牧野君も自分が女と男を見間違える筈は無いと、自信があったんだろうか。
「彼女……いや、もとい彼がその証拠だって、俺達に学生証を突き出したんだ」
そこにあったのは成宮高校の学生証だったと、当時の様子を思い出しているのか南君は笑っている。
「あの時の牧野の顔といったら、無かったぜ」
「茜も見たかったなー、牧野君の情けない顔ー」
……茜さん。いや、此処で何か言ったら私も牧野君の巻き添えをくらってしまう。止めておこう。
「でさ、それで終わらなかったんだよ」
まだ続きがあるのか。
「彼が公道で勢いよく牧野をボロクソにけなした」
「えー、本当に?」
「そう、此処では言えないような罵倒をされたんだ、その子に牧野は。その子の剣幕に、牧野は何も言えなくてさ。いや、反論する隙が無かったというかさ。その間にギャラリーも増えるし、静観していた俺達は警察沙汰になるんじゃないかと冷や冷やしたよ」
……どういう子だよ。
まあ、男が女と間違えられたんだ、牧野君にも非があるのは明らかだ。
「牧野君、それで今日休んでるんだ?」
上目遣いで茜が南君に確認する。
そう言えばもうすぐ授業が始まるというのに、牧野君の姿が見えない事に今、気付いた。
「あいつ、ああ見えて意外と繊細なんだよ」
そうなのか。
南君のその言葉は何処か説得力があった。
「そういう訳でさ、有坂の成宮の知り合いに、その子に詳しい奴が居ないか聞いてくれない?」
……そう言われても。
私はその「成宮高校の知り合い」とは、高校に入学して以来、一度も会った事が無かった。どうにも出来ない。
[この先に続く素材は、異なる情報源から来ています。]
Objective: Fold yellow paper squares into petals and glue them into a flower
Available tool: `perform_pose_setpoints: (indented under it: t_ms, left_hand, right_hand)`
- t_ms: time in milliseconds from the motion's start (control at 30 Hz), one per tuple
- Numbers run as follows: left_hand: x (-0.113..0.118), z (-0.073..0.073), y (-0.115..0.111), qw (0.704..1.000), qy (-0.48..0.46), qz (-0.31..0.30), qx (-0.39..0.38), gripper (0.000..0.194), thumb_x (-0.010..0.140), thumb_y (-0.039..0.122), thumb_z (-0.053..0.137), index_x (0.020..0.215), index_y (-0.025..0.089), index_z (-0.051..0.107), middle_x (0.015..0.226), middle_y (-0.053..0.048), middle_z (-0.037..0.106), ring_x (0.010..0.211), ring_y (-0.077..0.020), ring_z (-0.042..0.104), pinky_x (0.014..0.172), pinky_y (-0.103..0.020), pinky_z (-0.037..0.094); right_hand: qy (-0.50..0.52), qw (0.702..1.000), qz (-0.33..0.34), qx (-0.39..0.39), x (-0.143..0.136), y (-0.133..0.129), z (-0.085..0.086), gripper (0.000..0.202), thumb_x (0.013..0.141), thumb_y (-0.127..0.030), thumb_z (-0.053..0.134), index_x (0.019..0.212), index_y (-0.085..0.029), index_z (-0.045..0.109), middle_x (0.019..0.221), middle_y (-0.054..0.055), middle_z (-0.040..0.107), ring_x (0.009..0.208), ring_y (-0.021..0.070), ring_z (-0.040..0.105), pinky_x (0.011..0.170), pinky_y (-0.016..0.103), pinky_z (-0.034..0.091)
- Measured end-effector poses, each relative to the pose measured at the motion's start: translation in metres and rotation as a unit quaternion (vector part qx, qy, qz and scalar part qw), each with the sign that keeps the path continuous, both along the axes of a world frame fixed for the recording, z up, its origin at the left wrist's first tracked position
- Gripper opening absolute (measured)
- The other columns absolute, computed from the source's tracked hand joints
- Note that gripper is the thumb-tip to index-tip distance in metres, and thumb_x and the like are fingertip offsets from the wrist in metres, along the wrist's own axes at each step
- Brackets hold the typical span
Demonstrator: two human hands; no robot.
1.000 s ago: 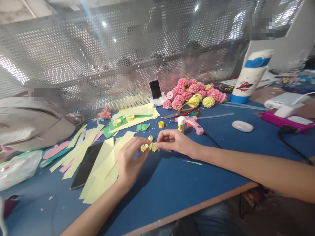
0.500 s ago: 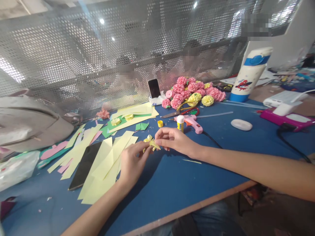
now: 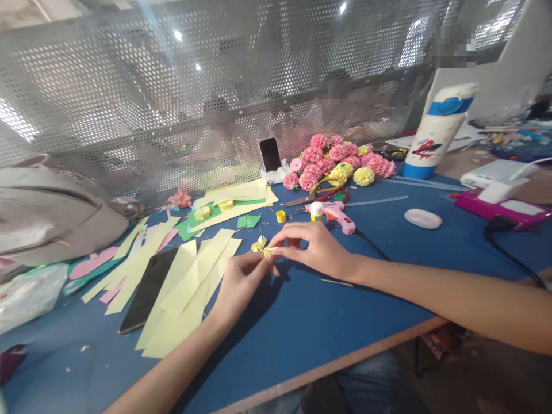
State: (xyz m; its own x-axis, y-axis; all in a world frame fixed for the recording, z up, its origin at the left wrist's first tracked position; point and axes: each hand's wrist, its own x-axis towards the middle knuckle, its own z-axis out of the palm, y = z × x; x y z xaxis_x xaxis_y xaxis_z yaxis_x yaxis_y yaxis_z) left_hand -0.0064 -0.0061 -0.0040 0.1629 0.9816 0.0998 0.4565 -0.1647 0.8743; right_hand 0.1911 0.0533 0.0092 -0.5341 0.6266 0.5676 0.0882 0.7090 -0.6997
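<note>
My left hand point(image 3: 246, 276) and my right hand point(image 3: 313, 248) meet over the blue table, both pinching a small folded piece of yellow paper point(image 3: 269, 252) between thumbs and fingertips. Just behind it lies another yellow folded paper piece point(image 3: 259, 244), partly covered by my fingers. A glue stick point(image 3: 316, 210) stands open behind my right hand, its lower part hidden. Its yellow cap point(image 3: 281, 217) sits to the left. Pale yellow paper strips point(image 3: 190, 287) lie to the left of my left hand.
Behind the hands are a pink glue gun point(image 3: 340, 218), scissors point(image 3: 302, 200) and a heap of pink and yellow paper flowers point(image 3: 328, 161). A dark phone point(image 3: 150, 293) lies left; a bottle point(image 3: 442, 129) and purple power strip point(image 3: 502, 210) stand right. A perforated metal panel point(image 3: 172, 115) rises behind.
My left hand has shifted slightly right, and its fingertips now touch those of my right hand around the yellow paper. My right hand has tilted down a little, covering more of the glue stick.
</note>
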Motion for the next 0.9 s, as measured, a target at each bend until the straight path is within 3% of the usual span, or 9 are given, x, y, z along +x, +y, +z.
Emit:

「そのくらいの芸が出来る子なら、成宮でも有名人じゃないの」
「そう思って俺は有坂に聞いているんだよね」
茜と南君に見詰められて私は思わず俯いてしまった。
「……知っているかどうか分からないけど、一応、聞いてみるよ」
ああ。
本当は聞ける訳が無いのに、何を言っているんだ私は。
「良かった」
「でも、その子について知ってどうするの」
私はその疑問を南君に投げかける。
まさか、南君からの情報を元に牧野君がその子に復讐する……、訳無いか。
「ああ、その子の分析が出来れば、牧野が今後一切、その子に近付かせないようにする事くらいは、出来るだろう? また街でいつ、二人が顔をあわせるか知れないし」
……そういう事か。
それなら安心だ。
私は南君に頷いてしまった。
「でもさ、牧野君が男であるにも関わらず、その子が女だって勘違いしたって事はさー、その子、相当女っぽかったの?」
茜が南君を見上げる。南君はクラスの中でも背が高く、背の低い茜や私は見上げないと南君の顔が見えない。
「見た目、男っぽい女の子って感じ? そういや、今から思えば男物の服着てたな」
「へえ。私も一度会ってみたいなー」
茜は人から知らない人の話を聞くと、直ぐにその人に会いたがる。それが冗談ではなく、本気で言っているから始末が悪い。私はそんなに直ぐに知らない人に会う為に簡単に着いて行っては危ないよ、と警告するが、茜は笑顔で南君と一緒だから大丈夫、とあっさりと言ってのけた。そういう所が茜の凄い所だ。私には無い部分を、茜は持っている。
「成宮って男子校だよねー。その子、そんなに女の子っぽいなら、同じ男の子達から色々、告白受けてるんじゃない? ほら、マンガとかでも男同士の恋愛ってよくあるじゃん」
……。
祈りのポーズをして目を輝かせながら上の言葉を、私ではなく南君に向けて言う茜は、凄いのかどうか。
「……いや、流石にそれは現実では無いと思うけど、なあ?」
南君も茜には流石に困った顔して、私に助けを求める。
「多分ね」
私も困って笑って誤魔化しておいた。
さて、どうしようか。
私と「成宮高校の知り合い」は中学の時、八年間同じクラスだったというだけで、高校に入って別れた今では何の接点も無い。
学校から配布された名簿で電話番号と住所くらい分かるけれど、南君の話の為にその人に電話をかける勇気は私には生憎と、持ち合わせていなかった。……電話をかける勇気があるなら、今頃。